REQUIREMENT: Find each line in the following listing that has the string "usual", then state the count and nothing else.

RECORDS FOR THIS TASK:

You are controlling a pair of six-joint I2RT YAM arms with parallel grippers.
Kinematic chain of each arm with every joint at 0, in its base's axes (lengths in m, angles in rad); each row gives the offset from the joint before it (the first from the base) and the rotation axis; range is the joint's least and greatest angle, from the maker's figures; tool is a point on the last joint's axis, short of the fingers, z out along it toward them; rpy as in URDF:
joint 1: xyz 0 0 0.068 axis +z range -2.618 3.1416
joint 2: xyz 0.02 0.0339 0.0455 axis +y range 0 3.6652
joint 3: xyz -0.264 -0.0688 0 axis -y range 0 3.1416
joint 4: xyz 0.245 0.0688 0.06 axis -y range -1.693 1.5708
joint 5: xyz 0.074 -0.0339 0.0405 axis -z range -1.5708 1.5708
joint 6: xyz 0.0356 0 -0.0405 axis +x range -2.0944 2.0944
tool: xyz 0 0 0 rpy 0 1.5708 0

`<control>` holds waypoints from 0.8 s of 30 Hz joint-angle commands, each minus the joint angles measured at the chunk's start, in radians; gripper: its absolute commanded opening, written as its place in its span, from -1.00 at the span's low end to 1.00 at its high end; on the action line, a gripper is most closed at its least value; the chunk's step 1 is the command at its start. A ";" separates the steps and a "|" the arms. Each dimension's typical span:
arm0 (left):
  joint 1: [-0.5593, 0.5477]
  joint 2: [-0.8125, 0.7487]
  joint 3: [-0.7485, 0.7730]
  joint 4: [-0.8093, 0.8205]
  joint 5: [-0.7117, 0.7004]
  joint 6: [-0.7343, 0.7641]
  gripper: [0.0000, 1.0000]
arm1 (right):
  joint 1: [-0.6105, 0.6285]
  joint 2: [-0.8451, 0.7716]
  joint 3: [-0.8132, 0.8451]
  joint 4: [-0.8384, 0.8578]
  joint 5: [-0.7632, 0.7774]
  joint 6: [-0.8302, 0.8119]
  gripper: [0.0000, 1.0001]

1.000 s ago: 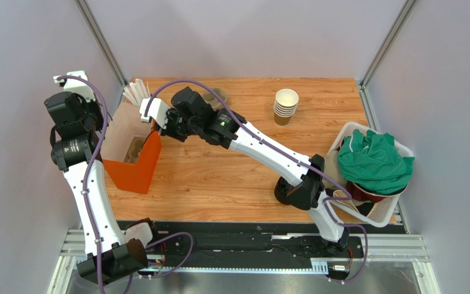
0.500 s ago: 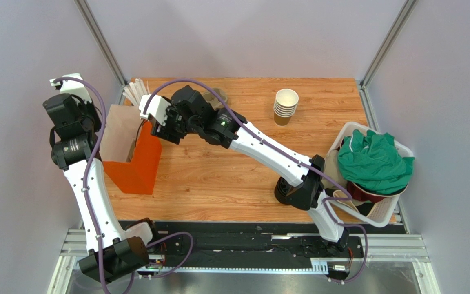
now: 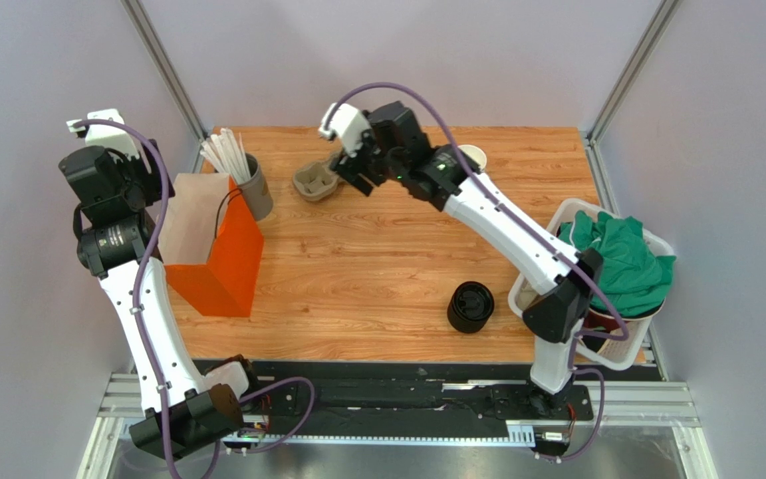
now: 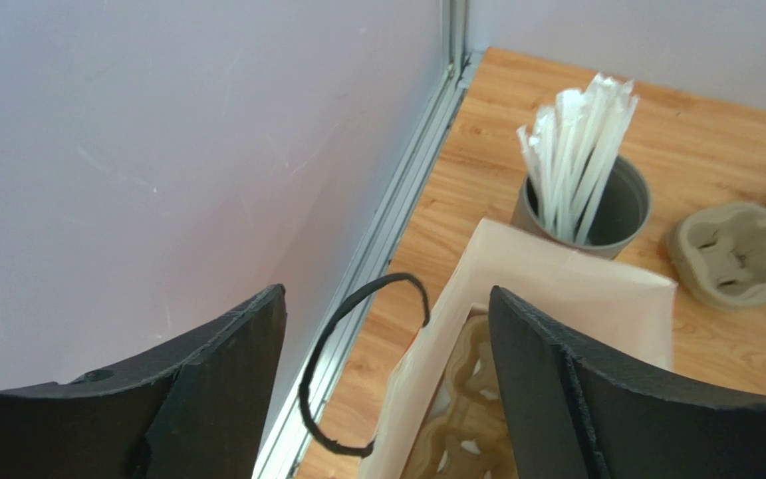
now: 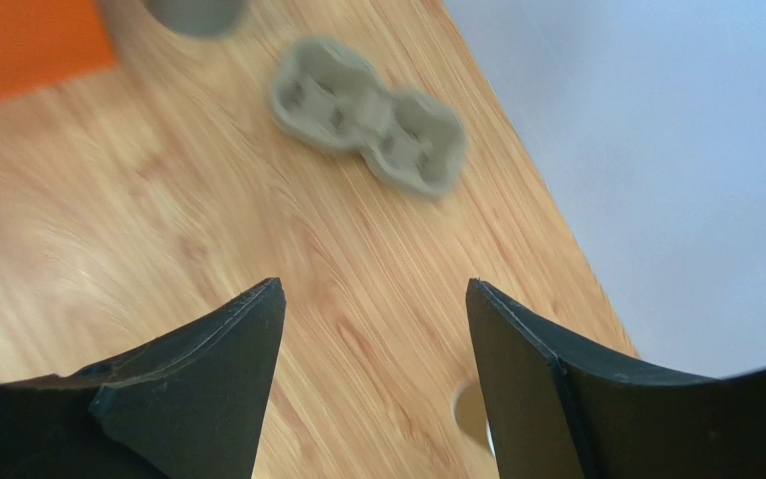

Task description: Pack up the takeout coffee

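Right arm [image 3: 502, 225] off orange bag [image 3: 227, 264], now near cup carrier [image 3: 314, 183].

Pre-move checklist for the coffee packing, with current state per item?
1. Left gripper open with nothing between its fingers: ok.
2. Right gripper open with nothing between its fingers: ok.
3. Orange bag upright with its mouth open: ok.
4. Pulp carrier inside the bag: ok. Whether it sits flat: cannot tell.
5. Takeout coffee located: cannot tell. No lidded cup shows in any view.
6. Spare carrier lying on the table, apart from the right gripper: ok.
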 commanded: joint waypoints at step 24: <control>-0.658 0.128 0.271 -0.176 0.366 0.215 0.93 | -0.530 0.075 -0.113 -0.028 -0.112 0.161 0.13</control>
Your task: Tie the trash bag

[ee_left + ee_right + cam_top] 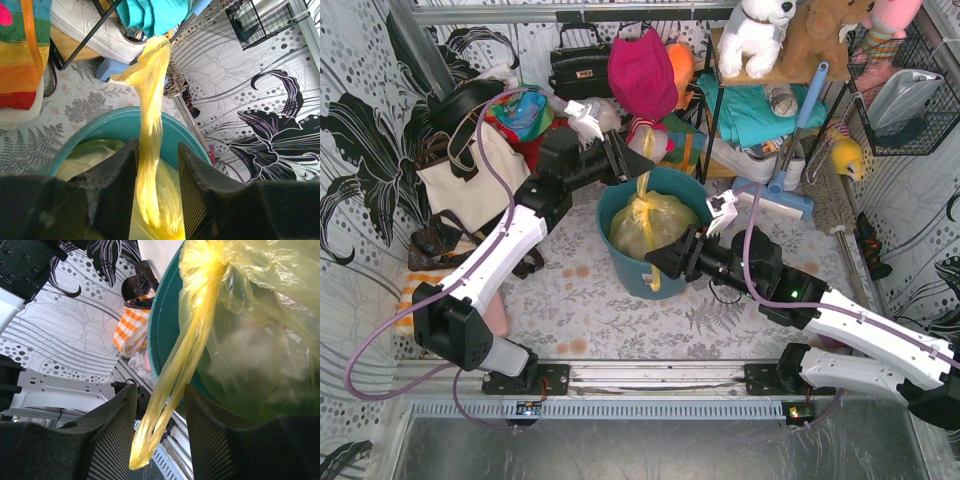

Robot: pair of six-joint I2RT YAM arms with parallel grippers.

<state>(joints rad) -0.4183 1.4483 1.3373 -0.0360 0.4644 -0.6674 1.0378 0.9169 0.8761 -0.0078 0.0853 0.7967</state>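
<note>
Cluttered floral tabletop (pixel 580 300), patterned walls behind. Trash bag (pixel 653 225) sits in teal bucket (pixel 623 270) between both grippers, so body stays put while tails get worked. Left gripper (pixel 157 145): jaws apart, upper tail (pixel 150 95) runs between fingers and past tips, bucket showing beside it, no pinch seen. Right gripper (pixel 161 390): jaws likewise apart, lower tail (pixel 175 365) hangs between fingers, bag just beyond tips. Likely lining up tails for knot.
</note>
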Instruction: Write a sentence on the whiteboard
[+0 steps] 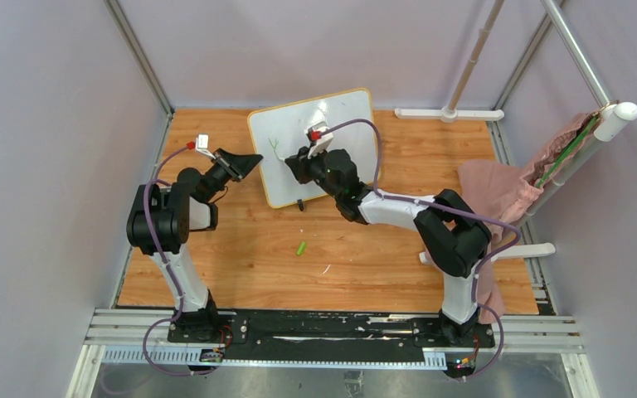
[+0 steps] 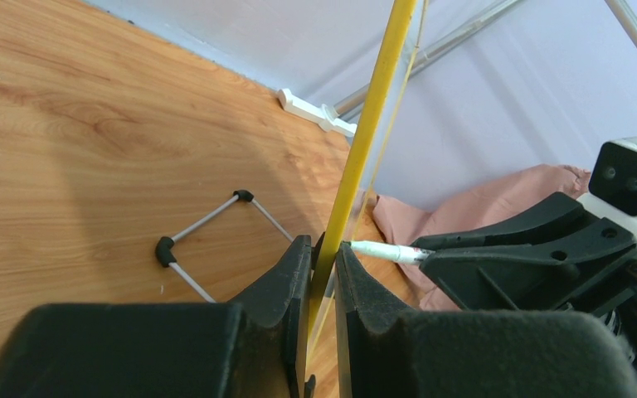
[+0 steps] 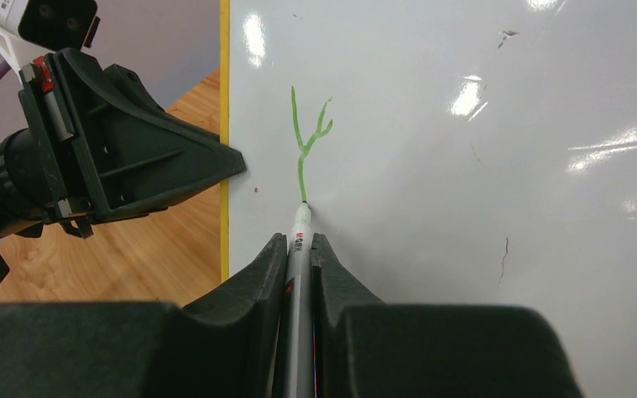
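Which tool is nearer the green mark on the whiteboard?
Right. The right tool holds a marker whose tip touches the mark; the left tool clamps the whiteboard rim, off to the side.

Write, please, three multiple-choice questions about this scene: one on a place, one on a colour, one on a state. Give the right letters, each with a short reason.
1. Where do the left fingers grip the whiteboard?
A. on its yellow rim
B. on a black clip foot
C. in the middle of its face

2. What colour is the mark on the whiteboard?
A. red
B. black
C. green

3. In what state is the marker in the right fingers?
A. capped
B. uncapped, tip touching the board
C. uncapped, tip held far from the board

Answers: 1 A, the left wrist view shows the rim pinched between the fingers. 2 C, the right wrist view shows a green stroke. 3 B, the bare tip meets the foot of that stroke.
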Available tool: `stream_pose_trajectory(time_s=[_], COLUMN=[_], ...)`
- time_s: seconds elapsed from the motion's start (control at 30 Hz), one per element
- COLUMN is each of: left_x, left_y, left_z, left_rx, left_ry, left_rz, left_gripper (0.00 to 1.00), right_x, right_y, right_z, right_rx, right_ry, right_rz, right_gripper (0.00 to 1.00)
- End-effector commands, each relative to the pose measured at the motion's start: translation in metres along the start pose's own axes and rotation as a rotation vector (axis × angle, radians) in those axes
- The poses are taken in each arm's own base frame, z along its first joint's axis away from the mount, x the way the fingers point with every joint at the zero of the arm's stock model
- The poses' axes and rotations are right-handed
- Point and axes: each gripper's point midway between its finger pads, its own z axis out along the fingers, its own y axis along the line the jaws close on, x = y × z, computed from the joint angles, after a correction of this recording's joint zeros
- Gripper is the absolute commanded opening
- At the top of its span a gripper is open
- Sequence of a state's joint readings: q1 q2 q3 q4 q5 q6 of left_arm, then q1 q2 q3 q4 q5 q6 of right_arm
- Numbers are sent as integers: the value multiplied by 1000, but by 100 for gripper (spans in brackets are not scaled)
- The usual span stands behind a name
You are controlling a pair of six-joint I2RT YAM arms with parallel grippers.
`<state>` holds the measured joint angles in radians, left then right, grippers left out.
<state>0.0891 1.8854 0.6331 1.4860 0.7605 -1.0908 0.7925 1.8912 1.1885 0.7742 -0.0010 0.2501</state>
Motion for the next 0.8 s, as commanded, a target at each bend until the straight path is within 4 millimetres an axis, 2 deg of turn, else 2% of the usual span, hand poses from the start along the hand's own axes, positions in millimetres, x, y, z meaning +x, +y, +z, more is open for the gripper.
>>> stream_pose_trajectory(time_s=[0.0, 0.13, 0.23, 0.37, 0.4, 0.5, 0.57, 0.63, 0.77], left_x=[-11, -11, -10, -9, -8, -7, -7, -7, -4], left_y=[-29, -29, -28, -26, -26, -26, -27, -28, -25], left_z=[1, 1, 1, 0, -1, -2, -3, -4, -10], left_rx=[76, 75, 72, 65, 65, 64, 63, 62, 36], left_ry=[-29, -28, -30, -29, -29, -28, -30, -31, -46], left_rz=[66, 66, 68, 69, 71, 76, 85, 89, 98], left_gripper=[0, 0, 2, 28, 32, 38, 40, 42, 46], right_x=[11, 9, -6, -43, -52, -75, -83, -88, -85], right_y=[-2, -1, 10, 23, 27, 34, 36, 36, 29], right_z=[-10, -13, -14, -18, -20, -31, -39, -45, -53], right_rx=[21, 15, -30, -73, -83, -104, -109, -109, -90], right_ry=[25, 18, -7, -67, -79, -113, -125, -133, -120], right_rz=[9, 21, 32, 40, 42, 40, 40, 33, 4], right_gripper=[0, 0, 0, 0, 0, 0, 0, 0, 0])
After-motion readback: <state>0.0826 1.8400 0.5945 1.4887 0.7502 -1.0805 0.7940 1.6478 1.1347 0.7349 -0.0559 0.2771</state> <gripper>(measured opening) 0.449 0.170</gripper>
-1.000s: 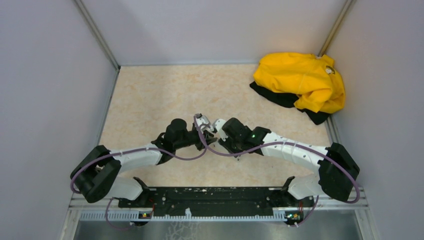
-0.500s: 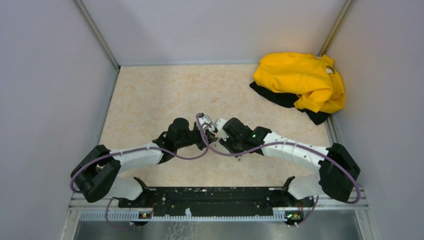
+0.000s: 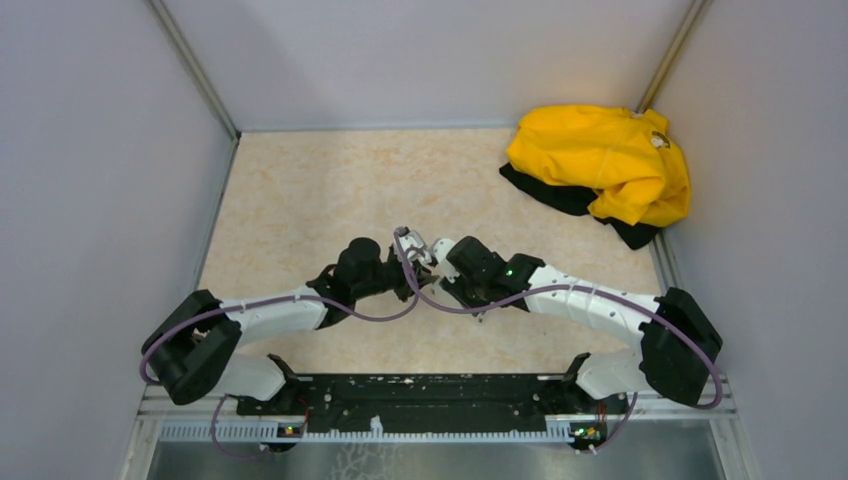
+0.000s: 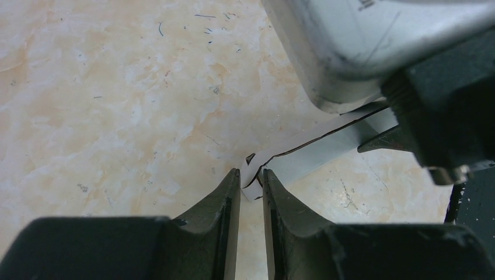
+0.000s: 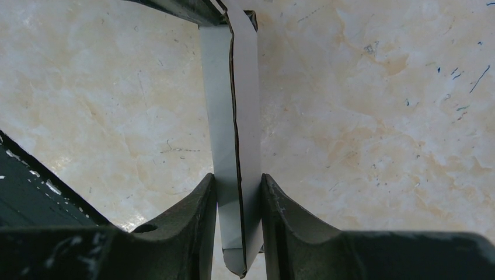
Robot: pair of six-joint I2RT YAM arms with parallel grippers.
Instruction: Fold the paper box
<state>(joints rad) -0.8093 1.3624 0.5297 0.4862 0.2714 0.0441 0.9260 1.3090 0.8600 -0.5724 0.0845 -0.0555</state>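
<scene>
Flattened box at the worktop centre: right fingers clamp one end, left fingers pinch the opposite tab. Room all round; garment in the far right corner. From above, the arms hide most of the box.

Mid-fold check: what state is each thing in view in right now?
paper box: flattened, layers pressed together, held between both grippers.
left gripper: shut on the paper box's end tab.
right gripper: shut on the paper box's other end.
yellow garment: crumpled in a heap at the table's far right corner, untouched.
</scene>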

COMPLETED EXERCISE: 2